*** DATA BLOCK ***

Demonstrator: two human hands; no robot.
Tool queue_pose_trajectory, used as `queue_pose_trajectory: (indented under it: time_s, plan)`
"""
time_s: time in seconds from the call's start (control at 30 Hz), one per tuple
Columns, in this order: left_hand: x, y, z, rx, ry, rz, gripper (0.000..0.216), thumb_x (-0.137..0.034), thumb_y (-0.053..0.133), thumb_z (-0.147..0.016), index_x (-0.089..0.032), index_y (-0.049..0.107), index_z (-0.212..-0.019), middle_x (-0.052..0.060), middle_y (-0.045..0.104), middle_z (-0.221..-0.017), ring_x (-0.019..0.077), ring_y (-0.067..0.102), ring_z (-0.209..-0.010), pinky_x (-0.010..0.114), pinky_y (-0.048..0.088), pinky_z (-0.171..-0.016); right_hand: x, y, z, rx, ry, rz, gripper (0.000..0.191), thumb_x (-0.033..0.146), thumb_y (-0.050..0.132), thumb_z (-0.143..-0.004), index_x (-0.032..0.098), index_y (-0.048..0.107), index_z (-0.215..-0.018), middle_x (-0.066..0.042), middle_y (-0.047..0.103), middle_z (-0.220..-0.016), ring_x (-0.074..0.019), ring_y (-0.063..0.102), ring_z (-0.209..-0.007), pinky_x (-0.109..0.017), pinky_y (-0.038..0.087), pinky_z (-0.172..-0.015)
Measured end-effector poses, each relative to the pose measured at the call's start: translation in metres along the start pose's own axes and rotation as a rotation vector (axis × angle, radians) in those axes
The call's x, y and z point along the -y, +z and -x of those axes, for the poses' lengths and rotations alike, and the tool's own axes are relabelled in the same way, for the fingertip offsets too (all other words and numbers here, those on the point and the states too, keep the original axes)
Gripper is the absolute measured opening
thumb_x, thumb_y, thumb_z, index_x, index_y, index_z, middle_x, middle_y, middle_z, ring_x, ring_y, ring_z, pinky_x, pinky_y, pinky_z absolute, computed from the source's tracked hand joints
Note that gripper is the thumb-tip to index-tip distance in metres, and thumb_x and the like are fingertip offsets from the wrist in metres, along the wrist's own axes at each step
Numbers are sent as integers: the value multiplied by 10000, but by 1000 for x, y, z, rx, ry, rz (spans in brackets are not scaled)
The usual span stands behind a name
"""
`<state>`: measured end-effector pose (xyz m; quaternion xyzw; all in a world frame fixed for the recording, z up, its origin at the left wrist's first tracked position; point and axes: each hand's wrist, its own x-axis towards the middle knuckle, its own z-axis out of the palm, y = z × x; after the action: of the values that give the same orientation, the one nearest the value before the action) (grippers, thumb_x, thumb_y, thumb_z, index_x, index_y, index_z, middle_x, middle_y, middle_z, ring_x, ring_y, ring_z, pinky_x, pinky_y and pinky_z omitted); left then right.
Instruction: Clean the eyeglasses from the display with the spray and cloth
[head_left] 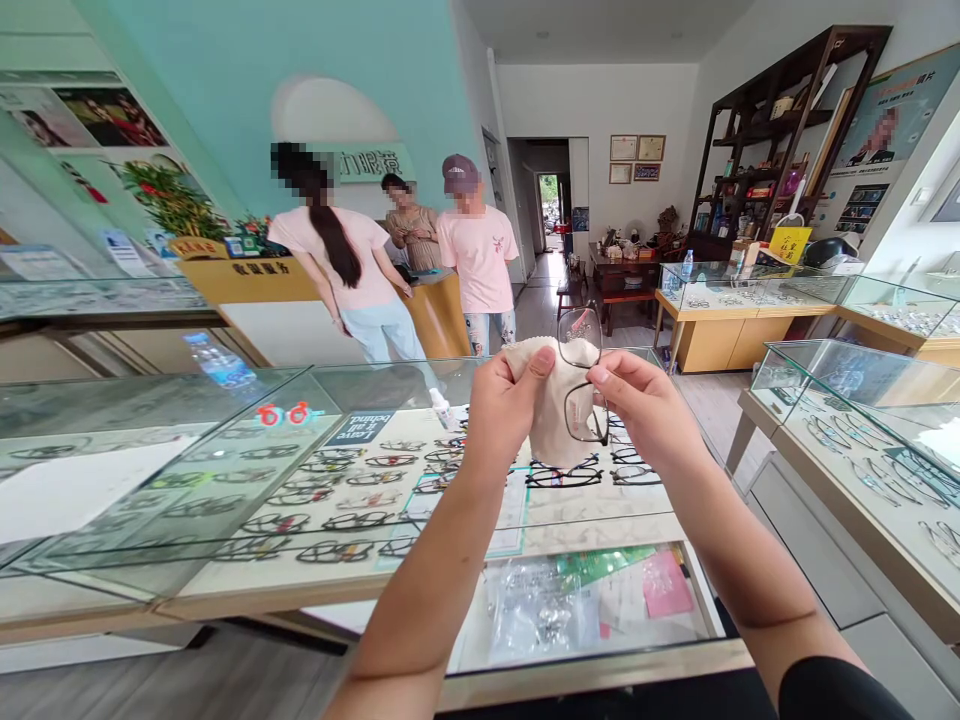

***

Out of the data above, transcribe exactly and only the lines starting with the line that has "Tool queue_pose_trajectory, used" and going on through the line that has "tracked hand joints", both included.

Tool queue_pose_trajectory, used as `queue_pose_trajectory: (indented under it: time_s, plan)`
"""
time_s: time in seconds from the call's start (control at 30 Hz), one per tuple
Columns, in this order: left_hand: x, y, z, rx, ry, rz, gripper (0.000..0.216), thumb_x (-0.137..0.034), thumb_y (-0.053..0.133), thumb_z (-0.147..0.016), index_x (-0.089..0.032), index_y (-0.049..0.107), index_z (-0.212..-0.019), middle_x (-0.052..0.060), middle_y (-0.045..0.104), middle_z (-0.221..-0.017), ring_x (-0.019..0.077), ring_y (-0.067..0.102), ring_z (-0.209..-0.010), pinky_x (-0.010..0.114), pinky_y (-0.048..0.088), pinky_z (-0.171..-0.016); right_hand: x, y, z, rx, ry, rz, gripper (0.000..0.191), thumb_x (-0.033..0.146), thumb_y (-0.050..0.132), thumb_z (-0.143..-0.004), index_x (-0.032..0.098), index_y (-0.048..0.107), index_z (-0.215..-0.018), middle_x (-0.066..0.042), middle_y (-0.047..0.103), middle_z (-0.220..-0.016), ring_x (-0.074..0.019), ring_y (-0.063..0.102), ring_z (-0.209..-0.007), pinky_x (-0.109..0.017), pinky_y (-0.038..0.087), pinky_z (-0.172..-0.015)
Measured end-effector poses, each relative to the pose measured at the call's start: translation in metres along the start pose's own axes and rotation as a rotation vector (axis × angle, radians) in those axes
The call's x, y and z point along the -y, +z and -x of those axes, for the poses' lengths and rotations alike, and the tool's own axes are relabelled in the same way, for the fingertip offsets too (all other words and numbers here, those on the point and the states too, keep the original axes)
Gripper is the absolute measured opening
thumb_x, thumb_y, thumb_z, index_x, index_y, index_z, middle_x, middle_y, middle_z, ring_x, ring_y, ring_z, pinky_x, pinky_y, pinky_z absolute, computed from the source's tracked hand joints

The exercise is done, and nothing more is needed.